Search code examples
elasticsearchelasticsearch-java-api

Cardinality aggregation vs Terms aggregation with calculating bucket size


I'm using elasticsearch 2.4 and would like to get distinct counts for various entities in my data. I've played around with lot queries which include two ways of calculating distinct counts. One is through a cardinality aggregation and other is doing a terms aggregation can then getting distinct counts by calculating bucket size. By the former approach I've seen the counts being erroneous and inaccurate, but faster and relatively simple. My data is huge and will increase with time, so I do not know how cardinality aggregation will perform, whether it will become more accurate or less accurate.Wanted to take some advice from people who have had this question before and which approach they chose.


Solution

  • cardinality aggregation takes an additional parameter for precision_threshold

    The precision_threshold options allows to trade memory for accuracy, and defines a unique count below which counts are expected to be close to accurate. Above this value, counts might become a bit more fuzzy. The maximum supported value is 40000, thresholds above this number will have the same effect as a threshold of 40000. The default values is 3000.

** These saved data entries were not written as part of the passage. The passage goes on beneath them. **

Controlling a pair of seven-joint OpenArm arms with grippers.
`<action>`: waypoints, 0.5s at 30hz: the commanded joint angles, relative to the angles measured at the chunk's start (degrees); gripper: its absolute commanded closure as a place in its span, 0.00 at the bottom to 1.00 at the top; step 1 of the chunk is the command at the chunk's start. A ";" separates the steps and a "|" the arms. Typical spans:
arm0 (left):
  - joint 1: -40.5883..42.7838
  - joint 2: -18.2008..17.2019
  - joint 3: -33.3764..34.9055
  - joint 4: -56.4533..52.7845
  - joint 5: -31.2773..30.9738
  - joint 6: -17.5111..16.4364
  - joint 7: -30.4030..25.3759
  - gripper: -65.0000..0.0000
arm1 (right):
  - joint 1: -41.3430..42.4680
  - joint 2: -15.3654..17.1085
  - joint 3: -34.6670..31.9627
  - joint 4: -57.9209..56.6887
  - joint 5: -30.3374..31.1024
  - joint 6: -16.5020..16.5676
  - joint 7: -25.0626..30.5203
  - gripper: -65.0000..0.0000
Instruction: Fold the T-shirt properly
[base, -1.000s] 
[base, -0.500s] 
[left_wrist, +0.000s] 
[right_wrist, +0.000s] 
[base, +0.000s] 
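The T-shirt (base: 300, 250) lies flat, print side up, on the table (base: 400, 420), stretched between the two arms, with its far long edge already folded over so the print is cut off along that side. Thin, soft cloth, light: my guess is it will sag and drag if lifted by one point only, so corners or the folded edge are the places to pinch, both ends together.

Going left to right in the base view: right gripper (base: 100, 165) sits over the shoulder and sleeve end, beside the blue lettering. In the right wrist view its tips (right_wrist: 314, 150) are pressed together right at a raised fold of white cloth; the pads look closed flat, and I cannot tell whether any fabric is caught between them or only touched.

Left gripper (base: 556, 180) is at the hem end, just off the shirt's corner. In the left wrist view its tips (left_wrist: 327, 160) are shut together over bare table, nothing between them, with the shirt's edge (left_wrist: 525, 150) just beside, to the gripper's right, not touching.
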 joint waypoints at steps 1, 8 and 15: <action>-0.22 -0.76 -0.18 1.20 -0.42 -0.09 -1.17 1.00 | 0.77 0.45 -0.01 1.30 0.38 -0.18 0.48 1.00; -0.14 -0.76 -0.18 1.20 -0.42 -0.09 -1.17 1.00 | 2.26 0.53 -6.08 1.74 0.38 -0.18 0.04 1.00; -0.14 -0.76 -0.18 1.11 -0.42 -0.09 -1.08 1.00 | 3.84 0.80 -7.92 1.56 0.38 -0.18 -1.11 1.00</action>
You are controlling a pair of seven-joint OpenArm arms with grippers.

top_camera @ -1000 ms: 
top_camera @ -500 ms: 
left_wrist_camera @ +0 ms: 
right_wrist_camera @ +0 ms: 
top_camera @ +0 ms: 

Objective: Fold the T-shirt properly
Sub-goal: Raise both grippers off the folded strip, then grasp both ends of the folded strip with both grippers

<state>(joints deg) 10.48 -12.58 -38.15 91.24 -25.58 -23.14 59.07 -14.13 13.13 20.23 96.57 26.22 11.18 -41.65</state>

    • configurable precision, which decides on how to trade memory for accuracy,
    • excellent accuracy on low-cardinality sets,
    • fixed memory usage: no matter if there are tens or billions of unique values, memory usage only depends on the configured precision.

    In short, cardinality can give you exact counts upto a maximum of 40000 cardinality after which it gives an approximate count. Higher the precision_threshold, higher the memory cost and higher the accuracy. For very high values, it can only give you an approximate count.